3. Торжество хирургии
На этот раз Трики по-настоящему меня встревожил. Увидев его на улице с хозяйкой, я остановил машину, и от его вида мне стало нехорошо. Он очень разжирел и был теперь похож на колбасу с четырьмя лапками по углам. Из покрасневших глаз катились слезы. Высунув язык, он тяжело дышал.

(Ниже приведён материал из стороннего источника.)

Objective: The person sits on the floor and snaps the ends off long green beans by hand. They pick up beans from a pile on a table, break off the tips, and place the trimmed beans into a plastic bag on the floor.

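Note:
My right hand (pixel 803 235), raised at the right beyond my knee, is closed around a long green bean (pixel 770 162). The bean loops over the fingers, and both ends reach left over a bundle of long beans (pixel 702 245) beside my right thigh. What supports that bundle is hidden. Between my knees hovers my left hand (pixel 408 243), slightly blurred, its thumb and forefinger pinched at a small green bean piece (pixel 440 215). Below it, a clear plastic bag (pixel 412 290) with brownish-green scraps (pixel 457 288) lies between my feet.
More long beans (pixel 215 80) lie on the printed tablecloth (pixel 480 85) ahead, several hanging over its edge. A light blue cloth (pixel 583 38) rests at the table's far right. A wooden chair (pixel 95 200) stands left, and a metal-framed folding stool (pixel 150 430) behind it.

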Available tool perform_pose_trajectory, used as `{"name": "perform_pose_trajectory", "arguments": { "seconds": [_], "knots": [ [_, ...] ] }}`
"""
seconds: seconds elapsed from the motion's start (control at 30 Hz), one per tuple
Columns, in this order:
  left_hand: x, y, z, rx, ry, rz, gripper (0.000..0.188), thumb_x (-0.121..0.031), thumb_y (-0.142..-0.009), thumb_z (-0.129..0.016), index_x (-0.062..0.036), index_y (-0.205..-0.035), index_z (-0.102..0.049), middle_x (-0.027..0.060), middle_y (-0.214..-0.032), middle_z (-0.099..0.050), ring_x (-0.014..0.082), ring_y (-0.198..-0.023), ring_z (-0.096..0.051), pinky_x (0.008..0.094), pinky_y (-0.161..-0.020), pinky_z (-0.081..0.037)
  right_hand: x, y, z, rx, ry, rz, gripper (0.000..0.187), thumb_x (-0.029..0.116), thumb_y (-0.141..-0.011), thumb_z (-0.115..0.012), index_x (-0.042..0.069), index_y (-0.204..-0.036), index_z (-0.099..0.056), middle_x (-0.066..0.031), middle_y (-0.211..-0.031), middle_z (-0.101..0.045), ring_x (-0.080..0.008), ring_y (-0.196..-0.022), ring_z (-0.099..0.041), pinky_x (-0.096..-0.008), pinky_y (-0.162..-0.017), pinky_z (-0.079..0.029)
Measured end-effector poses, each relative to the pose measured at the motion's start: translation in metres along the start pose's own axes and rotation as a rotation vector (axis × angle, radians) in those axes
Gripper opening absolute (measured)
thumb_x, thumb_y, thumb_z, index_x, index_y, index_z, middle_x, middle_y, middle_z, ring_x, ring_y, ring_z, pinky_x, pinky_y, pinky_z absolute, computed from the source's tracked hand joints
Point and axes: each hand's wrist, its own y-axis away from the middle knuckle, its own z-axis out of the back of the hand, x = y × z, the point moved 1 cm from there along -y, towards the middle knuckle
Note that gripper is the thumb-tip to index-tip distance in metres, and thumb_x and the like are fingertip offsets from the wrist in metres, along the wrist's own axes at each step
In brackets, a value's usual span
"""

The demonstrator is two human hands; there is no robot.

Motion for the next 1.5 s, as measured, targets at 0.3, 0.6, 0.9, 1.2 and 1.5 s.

Миссис Памфри поторопилась объяснить:
— Он стал таким апатичным, мистер Хэрриот. Таким вялым! Я решила, что он страдает от недоедания, и стала его немножко подкармливать, чтобы он окреп. Кроме обычной еды я в промежутках даю ему немного студня из телячьих ножек, толокна, рыбьего жира, а на ночь мисочку молочной смеси, чтобы он лучше спал — ну сущие пустяки.
— А сладкое вы ему перестали давать, как я рекомендовал?
— Перестала, но он так ослабел, что я не могла не разжалобиться. Ведь он обожает кремовые пирожные и шоколад. У меня не хватает духа ему отказывать.
Я вновь поглядел на песика. Да, в этом и заключалась вся беда. Трики, к сожалению, был обжорой. Ни разу в жизни он не отвернулся от мисочки и готов был есть днем и ночью. И я подумал, сколько чего миссис Памфри еще не упомянула — паштет на гренках, помадки, бисквитные торты… Трики ведь обожал и их.
— Вы хотя бы заставляете его бегать и играть?